(Excerpts from a dataset)
>>>
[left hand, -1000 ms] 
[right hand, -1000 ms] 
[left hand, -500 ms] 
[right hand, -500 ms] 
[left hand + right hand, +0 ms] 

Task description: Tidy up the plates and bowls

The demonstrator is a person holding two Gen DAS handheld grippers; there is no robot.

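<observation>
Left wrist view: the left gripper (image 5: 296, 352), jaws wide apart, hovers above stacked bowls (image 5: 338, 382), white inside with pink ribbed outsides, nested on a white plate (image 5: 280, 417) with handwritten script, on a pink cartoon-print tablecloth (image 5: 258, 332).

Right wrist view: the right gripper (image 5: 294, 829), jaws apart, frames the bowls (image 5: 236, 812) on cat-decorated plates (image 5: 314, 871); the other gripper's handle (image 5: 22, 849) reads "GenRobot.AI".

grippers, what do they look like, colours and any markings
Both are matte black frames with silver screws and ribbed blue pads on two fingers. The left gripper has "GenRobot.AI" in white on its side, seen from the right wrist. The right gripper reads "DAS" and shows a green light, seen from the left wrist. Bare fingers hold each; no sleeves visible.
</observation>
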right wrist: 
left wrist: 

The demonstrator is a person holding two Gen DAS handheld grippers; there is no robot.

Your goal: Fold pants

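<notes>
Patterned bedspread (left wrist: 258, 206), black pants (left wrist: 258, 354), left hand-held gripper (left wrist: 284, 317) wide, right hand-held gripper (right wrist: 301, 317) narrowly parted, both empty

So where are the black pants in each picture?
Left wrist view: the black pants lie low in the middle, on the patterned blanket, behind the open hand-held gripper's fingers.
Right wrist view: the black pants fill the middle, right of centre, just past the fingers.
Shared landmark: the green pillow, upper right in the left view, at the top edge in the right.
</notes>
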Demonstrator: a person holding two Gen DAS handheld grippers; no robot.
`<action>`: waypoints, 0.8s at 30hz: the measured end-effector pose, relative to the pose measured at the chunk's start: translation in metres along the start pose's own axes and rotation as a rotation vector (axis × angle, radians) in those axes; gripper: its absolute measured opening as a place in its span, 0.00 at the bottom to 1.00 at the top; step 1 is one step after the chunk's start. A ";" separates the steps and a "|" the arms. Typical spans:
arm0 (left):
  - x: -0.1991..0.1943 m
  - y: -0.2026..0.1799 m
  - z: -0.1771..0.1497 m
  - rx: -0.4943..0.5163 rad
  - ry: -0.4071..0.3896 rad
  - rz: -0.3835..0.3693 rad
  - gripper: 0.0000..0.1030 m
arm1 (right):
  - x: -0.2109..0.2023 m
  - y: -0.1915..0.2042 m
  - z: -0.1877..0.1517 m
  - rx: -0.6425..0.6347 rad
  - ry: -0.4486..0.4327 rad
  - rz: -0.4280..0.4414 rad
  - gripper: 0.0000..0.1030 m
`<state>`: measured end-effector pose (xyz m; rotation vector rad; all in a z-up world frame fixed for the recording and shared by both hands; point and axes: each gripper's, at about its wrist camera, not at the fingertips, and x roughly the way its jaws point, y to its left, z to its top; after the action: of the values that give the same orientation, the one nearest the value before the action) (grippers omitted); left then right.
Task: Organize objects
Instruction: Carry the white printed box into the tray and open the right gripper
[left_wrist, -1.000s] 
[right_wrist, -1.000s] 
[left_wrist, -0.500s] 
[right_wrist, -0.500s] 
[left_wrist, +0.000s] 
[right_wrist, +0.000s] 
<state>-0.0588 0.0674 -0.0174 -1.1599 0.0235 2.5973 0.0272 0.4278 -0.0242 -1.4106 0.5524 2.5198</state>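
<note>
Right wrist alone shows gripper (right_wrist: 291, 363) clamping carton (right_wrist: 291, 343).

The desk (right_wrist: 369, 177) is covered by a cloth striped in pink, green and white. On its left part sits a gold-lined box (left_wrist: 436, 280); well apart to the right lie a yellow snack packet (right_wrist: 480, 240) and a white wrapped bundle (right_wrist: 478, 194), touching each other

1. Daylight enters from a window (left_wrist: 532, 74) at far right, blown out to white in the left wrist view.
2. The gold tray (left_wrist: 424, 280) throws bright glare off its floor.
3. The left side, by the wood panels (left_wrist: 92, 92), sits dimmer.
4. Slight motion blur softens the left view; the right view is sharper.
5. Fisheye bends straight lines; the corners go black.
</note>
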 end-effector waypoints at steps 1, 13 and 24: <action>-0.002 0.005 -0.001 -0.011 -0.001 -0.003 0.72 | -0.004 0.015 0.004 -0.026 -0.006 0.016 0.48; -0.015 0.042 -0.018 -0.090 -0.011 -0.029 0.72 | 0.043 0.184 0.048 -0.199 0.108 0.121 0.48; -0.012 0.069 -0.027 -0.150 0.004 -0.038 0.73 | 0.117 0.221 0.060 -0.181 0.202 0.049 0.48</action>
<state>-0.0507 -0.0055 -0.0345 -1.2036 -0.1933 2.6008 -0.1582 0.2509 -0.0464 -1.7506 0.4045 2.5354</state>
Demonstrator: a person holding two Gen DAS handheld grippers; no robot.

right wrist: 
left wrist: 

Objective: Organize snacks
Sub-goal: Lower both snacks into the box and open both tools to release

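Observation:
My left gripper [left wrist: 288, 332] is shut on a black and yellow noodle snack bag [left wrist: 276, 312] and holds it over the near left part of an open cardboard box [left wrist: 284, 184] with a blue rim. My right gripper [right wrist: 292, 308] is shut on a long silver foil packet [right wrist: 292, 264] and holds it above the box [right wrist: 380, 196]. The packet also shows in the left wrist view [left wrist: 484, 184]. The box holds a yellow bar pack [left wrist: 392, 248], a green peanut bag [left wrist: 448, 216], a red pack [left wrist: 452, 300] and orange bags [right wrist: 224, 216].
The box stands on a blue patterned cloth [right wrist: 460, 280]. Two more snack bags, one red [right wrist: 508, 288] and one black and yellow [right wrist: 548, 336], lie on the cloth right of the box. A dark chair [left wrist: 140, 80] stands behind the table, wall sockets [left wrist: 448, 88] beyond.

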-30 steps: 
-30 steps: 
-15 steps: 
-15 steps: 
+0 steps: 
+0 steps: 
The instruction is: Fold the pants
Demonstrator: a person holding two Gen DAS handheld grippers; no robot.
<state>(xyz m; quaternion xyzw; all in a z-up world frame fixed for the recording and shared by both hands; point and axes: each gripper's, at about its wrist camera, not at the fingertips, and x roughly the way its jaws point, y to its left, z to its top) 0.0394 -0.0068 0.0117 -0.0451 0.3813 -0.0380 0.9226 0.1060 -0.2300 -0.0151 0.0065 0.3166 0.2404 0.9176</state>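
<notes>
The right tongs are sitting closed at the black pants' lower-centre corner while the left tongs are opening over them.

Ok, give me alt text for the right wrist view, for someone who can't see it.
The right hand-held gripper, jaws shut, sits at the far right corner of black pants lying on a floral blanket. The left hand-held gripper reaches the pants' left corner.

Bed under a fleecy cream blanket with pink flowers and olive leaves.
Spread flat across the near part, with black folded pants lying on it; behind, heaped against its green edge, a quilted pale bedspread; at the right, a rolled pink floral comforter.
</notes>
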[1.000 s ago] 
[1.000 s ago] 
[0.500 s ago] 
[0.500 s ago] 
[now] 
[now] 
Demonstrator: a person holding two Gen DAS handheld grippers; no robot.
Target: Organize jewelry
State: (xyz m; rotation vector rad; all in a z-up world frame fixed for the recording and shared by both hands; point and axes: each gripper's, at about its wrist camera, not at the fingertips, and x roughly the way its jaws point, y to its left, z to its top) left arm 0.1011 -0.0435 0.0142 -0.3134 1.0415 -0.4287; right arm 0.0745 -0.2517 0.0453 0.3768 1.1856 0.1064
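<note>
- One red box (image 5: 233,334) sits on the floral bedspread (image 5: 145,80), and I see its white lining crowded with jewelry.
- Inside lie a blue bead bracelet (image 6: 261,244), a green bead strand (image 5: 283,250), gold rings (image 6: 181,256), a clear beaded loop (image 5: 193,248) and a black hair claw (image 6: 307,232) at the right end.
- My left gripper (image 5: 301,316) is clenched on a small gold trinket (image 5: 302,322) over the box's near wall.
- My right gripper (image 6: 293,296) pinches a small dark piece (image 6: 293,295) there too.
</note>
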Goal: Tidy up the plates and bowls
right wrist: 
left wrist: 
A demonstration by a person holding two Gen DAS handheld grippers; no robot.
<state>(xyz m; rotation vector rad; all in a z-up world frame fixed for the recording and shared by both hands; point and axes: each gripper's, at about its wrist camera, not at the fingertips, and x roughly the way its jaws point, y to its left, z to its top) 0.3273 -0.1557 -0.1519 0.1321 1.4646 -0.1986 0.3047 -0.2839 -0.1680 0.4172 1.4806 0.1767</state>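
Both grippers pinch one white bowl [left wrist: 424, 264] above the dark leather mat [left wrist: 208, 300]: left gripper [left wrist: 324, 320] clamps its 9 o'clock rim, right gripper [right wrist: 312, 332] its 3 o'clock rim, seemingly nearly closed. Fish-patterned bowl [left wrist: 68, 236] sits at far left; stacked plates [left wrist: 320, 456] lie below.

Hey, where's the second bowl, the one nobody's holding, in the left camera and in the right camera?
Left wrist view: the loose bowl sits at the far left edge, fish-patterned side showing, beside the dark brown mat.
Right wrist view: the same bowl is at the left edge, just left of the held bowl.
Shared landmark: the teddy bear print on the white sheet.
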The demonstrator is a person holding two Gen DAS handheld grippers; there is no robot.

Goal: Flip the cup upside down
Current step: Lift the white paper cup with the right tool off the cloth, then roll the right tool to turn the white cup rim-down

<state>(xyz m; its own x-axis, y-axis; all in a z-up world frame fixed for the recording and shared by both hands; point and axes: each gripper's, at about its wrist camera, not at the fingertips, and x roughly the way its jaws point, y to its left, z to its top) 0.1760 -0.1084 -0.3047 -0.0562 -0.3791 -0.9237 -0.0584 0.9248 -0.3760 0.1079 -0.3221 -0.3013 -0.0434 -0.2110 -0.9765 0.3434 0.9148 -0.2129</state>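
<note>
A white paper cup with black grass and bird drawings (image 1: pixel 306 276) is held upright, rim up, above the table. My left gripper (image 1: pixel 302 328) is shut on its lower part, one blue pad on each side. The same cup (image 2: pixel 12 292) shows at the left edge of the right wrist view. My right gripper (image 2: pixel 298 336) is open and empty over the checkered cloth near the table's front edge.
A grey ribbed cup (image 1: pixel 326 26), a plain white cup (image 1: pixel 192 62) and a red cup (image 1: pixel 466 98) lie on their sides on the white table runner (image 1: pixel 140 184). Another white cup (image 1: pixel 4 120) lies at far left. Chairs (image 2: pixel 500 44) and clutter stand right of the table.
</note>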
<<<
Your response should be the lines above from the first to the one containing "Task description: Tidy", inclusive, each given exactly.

[left hand, -1000 ms] 
[right hand, -1000 ms] 
[left hand, -500 ms] 
[right hand, -500 ms] 
[left hand + right hand, +0 ms] 

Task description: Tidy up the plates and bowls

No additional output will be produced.